• **WORK ORDER**
Copy every line from the data below in which the string "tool" can be found.

Segment Open

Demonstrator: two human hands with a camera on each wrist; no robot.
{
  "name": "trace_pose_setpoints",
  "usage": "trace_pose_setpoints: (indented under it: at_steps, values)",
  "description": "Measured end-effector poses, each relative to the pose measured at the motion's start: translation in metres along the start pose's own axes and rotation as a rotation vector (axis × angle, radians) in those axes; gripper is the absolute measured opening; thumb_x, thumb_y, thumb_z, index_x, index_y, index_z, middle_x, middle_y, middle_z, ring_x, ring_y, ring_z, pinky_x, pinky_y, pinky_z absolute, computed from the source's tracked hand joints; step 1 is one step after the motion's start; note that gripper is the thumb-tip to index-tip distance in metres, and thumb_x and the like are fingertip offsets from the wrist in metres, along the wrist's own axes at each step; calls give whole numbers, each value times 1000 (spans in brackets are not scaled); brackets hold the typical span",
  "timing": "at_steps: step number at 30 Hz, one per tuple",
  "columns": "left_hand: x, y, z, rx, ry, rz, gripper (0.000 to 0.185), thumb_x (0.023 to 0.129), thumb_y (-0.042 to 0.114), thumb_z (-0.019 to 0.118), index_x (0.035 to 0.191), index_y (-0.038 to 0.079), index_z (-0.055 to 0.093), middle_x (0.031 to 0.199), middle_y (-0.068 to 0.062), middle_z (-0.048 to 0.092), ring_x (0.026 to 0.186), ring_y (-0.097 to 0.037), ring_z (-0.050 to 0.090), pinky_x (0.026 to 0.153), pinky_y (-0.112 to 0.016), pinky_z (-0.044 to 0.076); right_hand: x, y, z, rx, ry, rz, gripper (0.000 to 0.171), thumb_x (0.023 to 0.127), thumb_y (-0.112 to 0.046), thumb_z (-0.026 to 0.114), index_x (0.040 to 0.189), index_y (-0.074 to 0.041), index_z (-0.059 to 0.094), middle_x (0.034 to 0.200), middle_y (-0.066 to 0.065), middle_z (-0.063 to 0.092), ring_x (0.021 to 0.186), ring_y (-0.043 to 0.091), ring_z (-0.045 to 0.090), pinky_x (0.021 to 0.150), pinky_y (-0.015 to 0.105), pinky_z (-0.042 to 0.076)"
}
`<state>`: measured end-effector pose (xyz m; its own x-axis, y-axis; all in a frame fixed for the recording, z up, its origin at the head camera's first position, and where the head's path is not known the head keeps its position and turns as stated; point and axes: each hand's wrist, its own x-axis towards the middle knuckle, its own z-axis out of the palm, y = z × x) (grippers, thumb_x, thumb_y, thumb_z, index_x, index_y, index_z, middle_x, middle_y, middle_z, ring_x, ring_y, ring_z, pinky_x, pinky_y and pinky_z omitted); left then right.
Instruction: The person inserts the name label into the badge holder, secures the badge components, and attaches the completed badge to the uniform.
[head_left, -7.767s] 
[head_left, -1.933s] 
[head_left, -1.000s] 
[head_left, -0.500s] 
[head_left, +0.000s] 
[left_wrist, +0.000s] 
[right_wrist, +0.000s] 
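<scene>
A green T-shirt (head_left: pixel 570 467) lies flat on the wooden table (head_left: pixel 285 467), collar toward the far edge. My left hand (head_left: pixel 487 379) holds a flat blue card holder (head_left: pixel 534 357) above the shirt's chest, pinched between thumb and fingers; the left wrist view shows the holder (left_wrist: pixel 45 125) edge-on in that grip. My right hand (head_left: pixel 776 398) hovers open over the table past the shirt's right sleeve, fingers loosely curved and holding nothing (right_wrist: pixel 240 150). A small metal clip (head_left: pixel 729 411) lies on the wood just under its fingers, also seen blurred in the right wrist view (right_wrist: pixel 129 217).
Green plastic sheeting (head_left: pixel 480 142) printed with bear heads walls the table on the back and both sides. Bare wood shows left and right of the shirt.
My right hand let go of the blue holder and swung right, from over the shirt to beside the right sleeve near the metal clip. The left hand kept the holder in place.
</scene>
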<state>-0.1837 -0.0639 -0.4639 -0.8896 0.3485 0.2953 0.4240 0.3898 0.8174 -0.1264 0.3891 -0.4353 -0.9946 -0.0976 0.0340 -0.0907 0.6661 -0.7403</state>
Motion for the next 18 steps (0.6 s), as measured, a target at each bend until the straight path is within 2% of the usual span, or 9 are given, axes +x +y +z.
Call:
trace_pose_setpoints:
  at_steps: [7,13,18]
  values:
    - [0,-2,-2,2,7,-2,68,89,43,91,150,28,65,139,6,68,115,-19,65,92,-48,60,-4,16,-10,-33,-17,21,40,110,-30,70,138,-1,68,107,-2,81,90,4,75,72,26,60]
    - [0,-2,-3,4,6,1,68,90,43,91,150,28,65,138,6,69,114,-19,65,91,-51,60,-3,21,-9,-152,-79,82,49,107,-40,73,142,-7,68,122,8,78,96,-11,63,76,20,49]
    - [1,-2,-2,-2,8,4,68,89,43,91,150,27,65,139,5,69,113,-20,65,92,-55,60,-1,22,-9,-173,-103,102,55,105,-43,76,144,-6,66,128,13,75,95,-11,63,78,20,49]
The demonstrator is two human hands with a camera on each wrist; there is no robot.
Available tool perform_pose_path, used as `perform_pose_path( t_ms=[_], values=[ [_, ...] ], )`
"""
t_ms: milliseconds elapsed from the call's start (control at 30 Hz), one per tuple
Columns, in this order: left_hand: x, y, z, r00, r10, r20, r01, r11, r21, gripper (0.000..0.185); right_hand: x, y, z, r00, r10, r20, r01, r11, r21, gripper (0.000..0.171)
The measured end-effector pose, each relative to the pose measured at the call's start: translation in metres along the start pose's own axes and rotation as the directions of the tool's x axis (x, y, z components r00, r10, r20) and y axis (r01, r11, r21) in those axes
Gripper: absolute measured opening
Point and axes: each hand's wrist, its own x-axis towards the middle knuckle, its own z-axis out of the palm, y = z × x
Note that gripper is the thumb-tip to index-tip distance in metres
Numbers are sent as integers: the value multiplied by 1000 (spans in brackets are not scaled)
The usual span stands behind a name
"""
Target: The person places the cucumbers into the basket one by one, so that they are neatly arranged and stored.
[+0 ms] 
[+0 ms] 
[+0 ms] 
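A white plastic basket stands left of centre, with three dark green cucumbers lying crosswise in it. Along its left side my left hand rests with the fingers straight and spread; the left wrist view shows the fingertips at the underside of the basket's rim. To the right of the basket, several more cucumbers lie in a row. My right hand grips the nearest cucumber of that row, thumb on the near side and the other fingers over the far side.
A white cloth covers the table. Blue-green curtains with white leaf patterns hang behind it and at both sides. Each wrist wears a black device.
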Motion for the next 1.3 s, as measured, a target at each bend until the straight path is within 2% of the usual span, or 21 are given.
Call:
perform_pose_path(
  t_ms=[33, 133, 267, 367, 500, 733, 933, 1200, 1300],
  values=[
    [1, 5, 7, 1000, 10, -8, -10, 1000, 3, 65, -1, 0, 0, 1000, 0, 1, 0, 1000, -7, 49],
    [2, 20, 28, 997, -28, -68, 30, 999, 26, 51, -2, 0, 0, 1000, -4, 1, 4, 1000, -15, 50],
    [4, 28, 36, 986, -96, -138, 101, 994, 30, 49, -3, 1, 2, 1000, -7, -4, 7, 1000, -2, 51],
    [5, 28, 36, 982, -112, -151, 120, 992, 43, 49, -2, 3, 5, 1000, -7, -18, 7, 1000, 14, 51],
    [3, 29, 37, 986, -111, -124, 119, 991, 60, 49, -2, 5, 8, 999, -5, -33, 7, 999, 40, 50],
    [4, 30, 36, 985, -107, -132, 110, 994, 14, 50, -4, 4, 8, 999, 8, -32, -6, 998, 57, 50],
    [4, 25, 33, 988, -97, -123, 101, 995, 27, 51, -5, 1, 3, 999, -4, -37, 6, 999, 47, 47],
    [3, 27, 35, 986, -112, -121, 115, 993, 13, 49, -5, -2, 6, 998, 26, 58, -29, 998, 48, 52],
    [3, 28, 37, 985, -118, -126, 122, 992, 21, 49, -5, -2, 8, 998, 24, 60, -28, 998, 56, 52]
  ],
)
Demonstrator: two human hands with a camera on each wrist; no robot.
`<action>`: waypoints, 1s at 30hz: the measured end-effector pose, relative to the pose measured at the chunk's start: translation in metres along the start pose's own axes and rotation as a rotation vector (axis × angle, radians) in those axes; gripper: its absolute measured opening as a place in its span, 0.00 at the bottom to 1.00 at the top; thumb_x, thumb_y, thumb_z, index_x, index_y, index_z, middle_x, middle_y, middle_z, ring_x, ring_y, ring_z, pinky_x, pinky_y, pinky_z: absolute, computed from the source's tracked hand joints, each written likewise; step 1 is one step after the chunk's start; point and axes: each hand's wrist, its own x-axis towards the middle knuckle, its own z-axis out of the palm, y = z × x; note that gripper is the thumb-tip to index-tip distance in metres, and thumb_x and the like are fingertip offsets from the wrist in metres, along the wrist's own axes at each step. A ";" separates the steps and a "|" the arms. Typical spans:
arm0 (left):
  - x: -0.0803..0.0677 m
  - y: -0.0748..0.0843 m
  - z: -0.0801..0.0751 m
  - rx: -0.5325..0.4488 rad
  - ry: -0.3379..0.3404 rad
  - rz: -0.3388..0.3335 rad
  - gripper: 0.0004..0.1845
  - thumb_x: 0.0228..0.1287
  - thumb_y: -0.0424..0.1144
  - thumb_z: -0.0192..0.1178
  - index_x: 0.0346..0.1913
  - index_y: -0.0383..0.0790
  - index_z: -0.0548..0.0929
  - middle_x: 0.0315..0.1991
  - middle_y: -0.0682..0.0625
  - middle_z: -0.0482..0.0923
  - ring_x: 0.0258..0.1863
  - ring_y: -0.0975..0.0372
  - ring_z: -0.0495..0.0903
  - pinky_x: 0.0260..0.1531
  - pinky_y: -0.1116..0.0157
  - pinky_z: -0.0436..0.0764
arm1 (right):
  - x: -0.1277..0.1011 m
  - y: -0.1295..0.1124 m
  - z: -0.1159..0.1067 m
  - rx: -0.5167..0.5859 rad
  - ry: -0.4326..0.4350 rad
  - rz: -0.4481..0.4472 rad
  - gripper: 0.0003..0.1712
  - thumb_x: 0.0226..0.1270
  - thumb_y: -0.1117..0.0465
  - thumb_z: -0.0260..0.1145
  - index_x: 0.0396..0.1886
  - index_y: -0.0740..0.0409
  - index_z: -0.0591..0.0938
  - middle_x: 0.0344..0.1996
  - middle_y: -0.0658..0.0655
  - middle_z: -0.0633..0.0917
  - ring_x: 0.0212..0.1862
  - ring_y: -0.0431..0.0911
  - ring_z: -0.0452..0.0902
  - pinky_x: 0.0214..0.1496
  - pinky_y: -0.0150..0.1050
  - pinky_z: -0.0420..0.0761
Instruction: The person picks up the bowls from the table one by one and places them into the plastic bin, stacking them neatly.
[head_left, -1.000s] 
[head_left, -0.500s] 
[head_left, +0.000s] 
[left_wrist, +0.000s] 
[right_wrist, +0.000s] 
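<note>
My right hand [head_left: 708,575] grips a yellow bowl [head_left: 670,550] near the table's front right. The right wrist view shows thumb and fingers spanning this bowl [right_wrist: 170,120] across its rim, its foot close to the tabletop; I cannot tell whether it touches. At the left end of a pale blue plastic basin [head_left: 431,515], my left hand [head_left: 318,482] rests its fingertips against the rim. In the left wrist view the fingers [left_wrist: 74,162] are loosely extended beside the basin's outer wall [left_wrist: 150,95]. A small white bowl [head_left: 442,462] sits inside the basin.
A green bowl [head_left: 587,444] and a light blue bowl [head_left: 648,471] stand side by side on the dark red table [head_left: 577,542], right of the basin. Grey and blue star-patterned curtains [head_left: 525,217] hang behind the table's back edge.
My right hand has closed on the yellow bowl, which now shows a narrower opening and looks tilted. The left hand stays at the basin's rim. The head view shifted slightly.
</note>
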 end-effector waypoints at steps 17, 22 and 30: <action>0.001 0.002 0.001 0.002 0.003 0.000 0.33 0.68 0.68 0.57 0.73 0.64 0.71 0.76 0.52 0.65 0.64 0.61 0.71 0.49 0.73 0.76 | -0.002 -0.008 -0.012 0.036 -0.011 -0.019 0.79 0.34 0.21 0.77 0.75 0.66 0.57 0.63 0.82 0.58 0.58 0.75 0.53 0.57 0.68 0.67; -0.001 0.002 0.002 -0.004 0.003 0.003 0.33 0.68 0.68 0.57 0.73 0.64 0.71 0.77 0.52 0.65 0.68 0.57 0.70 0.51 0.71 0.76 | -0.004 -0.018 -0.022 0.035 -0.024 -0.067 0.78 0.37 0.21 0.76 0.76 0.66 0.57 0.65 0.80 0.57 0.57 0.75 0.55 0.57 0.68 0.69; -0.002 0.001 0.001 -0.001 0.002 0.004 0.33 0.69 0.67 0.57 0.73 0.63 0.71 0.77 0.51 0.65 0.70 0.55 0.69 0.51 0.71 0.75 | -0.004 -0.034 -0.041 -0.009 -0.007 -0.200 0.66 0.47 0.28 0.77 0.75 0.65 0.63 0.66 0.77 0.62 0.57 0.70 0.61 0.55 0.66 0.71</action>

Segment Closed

• **EXERCISE RESULT**
Available tool perform_pose_path, used as `perform_pose_path( t_ms=[_], values=[ [_, ...] ], )`
The measured end-effector pose, each relative to the pose measured at the call's start: translation in metres along the start pose's own axes and rotation as the directions of the tool's x axis (x, y, z components r00, r10, r20) and y axis (r01, r11, r21) in those axes

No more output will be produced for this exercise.